**Collected material**

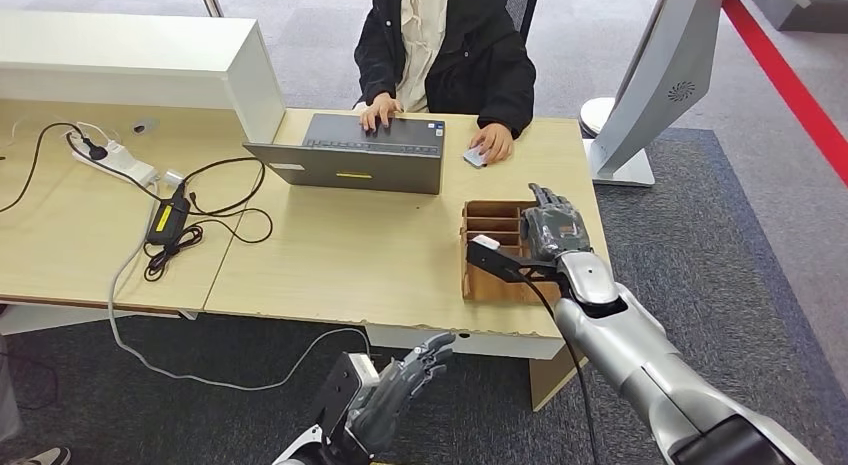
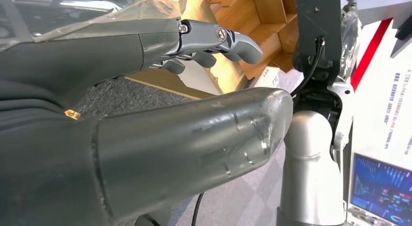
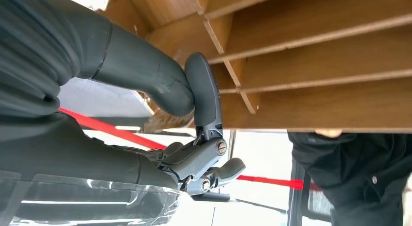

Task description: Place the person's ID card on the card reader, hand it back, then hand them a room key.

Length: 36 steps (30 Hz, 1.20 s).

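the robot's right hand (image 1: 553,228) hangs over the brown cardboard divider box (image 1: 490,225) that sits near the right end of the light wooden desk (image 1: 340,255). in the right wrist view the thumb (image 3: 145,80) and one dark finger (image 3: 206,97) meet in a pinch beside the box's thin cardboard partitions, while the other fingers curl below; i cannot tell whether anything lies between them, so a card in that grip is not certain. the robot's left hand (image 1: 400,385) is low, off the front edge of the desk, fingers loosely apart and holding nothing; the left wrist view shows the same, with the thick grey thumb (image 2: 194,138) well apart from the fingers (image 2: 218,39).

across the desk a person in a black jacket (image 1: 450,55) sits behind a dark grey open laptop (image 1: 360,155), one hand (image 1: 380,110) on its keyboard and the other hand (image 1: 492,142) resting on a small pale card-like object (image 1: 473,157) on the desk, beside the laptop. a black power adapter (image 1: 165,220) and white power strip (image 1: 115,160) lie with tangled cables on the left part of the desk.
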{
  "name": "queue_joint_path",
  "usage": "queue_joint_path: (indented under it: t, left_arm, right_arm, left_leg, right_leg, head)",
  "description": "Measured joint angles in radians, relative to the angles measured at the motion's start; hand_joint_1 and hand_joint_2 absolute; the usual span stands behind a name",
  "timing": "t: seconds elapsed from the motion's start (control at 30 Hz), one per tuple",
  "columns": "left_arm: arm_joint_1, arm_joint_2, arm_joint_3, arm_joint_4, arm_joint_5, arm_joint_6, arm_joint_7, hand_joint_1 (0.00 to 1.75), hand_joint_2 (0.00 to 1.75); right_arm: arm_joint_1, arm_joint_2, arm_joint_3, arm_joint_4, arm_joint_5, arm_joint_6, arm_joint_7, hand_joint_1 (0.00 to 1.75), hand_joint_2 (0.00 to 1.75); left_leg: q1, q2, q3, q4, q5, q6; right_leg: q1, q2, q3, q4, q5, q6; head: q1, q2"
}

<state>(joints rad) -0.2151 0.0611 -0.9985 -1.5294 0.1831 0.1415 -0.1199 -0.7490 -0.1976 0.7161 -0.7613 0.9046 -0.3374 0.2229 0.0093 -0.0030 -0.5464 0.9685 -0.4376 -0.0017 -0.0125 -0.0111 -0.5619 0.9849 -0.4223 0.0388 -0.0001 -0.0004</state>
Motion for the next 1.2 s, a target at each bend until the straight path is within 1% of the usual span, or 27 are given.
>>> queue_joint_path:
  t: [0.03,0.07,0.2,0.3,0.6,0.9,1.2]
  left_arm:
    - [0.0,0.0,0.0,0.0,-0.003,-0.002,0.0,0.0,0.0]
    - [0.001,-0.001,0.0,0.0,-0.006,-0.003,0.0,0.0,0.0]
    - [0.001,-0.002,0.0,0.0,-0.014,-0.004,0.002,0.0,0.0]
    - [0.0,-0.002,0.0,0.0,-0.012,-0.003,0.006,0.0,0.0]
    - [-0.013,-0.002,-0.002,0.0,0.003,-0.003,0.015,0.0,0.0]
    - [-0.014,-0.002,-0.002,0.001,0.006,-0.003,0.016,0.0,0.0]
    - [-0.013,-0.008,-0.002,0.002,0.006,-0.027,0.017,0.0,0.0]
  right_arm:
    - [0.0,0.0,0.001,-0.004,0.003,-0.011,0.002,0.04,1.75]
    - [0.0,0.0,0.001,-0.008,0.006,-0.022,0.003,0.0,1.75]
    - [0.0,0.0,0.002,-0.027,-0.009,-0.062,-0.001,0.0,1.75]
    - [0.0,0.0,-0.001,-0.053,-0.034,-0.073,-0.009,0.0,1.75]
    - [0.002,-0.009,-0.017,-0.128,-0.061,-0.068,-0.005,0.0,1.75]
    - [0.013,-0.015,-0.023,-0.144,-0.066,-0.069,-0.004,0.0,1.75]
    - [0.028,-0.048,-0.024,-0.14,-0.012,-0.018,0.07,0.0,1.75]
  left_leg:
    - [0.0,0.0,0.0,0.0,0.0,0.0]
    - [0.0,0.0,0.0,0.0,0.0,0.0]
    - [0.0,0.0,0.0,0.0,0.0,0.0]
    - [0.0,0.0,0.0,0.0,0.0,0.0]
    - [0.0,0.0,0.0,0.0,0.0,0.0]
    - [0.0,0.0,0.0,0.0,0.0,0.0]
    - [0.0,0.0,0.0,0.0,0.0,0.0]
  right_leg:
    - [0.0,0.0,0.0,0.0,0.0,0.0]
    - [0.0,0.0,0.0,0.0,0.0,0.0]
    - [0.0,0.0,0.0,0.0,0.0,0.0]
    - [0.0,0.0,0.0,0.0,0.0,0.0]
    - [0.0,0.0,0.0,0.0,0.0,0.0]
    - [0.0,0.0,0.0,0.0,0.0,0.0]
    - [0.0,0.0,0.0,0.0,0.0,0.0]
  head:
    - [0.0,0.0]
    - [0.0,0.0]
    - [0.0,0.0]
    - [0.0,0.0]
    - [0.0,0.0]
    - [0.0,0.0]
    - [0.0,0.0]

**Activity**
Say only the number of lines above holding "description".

**Exercise result**
2